Work to complete: Locate the line that contains "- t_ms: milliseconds" in the entries below, then repeat it and every following line through the line that contains "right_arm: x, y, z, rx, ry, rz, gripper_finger", exactly, and no others.

Recorded information:
──────────

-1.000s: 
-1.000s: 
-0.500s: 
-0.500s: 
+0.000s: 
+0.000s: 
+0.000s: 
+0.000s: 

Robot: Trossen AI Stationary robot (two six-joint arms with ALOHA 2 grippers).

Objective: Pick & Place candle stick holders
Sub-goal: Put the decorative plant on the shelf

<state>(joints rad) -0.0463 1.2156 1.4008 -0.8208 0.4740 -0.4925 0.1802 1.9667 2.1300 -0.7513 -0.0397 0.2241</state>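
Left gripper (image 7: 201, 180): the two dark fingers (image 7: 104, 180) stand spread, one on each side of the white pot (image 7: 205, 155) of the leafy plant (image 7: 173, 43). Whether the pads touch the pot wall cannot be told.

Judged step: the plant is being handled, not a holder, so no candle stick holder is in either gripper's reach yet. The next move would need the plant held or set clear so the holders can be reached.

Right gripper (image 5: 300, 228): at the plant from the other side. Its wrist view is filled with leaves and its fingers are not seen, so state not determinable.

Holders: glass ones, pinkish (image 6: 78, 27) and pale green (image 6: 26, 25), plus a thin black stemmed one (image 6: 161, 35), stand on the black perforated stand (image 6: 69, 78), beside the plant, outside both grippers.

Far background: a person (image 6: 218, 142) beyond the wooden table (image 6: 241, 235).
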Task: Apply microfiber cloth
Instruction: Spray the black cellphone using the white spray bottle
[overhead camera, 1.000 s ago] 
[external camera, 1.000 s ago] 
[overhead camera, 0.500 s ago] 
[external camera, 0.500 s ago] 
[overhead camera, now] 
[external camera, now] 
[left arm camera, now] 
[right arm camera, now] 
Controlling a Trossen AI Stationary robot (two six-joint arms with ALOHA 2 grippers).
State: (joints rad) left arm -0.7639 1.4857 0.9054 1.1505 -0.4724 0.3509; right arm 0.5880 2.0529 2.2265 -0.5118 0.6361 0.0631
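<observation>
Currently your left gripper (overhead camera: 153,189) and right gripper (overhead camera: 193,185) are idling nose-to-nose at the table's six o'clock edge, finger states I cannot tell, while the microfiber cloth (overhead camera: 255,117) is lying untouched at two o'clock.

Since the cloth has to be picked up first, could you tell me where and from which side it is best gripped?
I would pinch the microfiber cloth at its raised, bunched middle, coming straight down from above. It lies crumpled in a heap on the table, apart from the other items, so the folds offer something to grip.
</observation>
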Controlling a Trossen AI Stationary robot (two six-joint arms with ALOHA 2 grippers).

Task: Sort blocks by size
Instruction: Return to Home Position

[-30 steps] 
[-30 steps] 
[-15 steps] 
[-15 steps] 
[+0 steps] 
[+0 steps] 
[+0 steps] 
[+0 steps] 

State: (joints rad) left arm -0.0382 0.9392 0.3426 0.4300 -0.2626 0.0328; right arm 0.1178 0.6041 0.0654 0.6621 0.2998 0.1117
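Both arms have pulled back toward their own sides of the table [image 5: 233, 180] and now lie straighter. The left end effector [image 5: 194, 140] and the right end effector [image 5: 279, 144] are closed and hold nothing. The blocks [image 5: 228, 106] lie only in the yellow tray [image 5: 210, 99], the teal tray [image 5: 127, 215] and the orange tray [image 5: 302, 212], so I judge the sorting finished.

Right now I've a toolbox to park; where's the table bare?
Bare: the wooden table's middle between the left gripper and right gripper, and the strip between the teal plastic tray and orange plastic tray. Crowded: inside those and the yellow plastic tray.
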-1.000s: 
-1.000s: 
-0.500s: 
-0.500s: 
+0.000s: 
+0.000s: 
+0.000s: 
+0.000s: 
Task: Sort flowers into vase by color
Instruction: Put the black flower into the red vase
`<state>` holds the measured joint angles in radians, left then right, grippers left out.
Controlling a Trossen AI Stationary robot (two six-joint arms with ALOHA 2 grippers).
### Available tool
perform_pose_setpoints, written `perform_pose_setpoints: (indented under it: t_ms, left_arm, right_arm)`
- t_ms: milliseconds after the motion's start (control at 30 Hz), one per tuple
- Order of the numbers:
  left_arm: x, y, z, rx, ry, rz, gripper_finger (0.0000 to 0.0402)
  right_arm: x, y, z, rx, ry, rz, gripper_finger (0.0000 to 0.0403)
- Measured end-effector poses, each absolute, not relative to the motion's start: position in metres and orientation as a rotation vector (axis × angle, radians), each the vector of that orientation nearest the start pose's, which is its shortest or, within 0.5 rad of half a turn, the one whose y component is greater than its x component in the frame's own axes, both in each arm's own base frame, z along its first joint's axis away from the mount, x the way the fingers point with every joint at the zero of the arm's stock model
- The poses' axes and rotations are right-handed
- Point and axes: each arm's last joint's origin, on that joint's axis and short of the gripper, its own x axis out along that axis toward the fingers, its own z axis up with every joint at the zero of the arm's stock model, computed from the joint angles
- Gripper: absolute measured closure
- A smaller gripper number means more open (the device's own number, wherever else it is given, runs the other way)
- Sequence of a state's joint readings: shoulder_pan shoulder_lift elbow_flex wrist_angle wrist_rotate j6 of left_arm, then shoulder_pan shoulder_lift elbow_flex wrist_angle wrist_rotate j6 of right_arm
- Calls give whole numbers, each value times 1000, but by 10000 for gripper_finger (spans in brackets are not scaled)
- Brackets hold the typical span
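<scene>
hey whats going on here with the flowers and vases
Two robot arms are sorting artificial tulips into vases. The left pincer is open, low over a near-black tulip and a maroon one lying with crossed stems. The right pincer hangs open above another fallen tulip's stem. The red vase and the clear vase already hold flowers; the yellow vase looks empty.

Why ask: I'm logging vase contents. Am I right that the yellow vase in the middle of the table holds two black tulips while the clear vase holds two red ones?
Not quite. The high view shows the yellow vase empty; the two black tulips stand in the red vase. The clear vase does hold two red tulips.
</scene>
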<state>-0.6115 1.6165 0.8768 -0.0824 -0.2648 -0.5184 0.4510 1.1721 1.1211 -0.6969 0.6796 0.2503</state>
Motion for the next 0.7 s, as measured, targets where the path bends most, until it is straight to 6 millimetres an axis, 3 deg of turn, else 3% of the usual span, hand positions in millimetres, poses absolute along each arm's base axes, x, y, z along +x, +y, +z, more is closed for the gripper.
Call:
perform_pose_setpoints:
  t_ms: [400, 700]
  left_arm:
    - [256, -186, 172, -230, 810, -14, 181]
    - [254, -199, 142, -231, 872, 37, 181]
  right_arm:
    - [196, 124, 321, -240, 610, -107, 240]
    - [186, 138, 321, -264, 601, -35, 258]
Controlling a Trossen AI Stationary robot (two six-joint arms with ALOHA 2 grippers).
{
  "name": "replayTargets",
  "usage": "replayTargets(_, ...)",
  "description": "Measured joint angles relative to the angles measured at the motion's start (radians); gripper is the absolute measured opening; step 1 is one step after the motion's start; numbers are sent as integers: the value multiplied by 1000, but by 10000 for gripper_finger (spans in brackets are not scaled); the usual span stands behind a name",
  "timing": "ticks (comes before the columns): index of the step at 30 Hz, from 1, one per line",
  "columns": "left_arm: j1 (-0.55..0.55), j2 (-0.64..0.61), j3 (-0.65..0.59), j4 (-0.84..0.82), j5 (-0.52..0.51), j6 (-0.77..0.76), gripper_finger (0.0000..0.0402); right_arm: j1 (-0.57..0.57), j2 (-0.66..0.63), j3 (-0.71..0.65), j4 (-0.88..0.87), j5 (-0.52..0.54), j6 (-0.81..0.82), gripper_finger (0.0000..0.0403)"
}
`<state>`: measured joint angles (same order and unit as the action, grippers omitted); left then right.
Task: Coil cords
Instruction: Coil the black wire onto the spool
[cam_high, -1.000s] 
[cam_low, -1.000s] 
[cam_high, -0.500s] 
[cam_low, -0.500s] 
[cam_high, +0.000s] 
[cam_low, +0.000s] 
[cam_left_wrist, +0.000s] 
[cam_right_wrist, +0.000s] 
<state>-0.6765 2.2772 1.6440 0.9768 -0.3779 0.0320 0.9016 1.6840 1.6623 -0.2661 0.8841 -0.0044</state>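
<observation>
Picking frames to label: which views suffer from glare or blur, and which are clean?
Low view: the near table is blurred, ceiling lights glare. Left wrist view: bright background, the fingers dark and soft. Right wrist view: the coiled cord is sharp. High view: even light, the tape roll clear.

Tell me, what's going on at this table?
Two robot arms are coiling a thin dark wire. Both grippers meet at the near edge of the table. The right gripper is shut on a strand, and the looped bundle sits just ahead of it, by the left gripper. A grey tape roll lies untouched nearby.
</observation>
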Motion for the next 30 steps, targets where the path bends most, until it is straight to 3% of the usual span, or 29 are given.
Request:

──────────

Task answer:
- t_ms: milliseconds after the motion's start (control at 30 Hz), one per tuple
- Order of the numbers:
  left_arm: x, y, z, rx, ry, rz, gripper_finger (0.0000 to 0.0402)
  right_arm: x, y, z, rx, ry, rz, gripper_finger (0.0000 to 0.0403)

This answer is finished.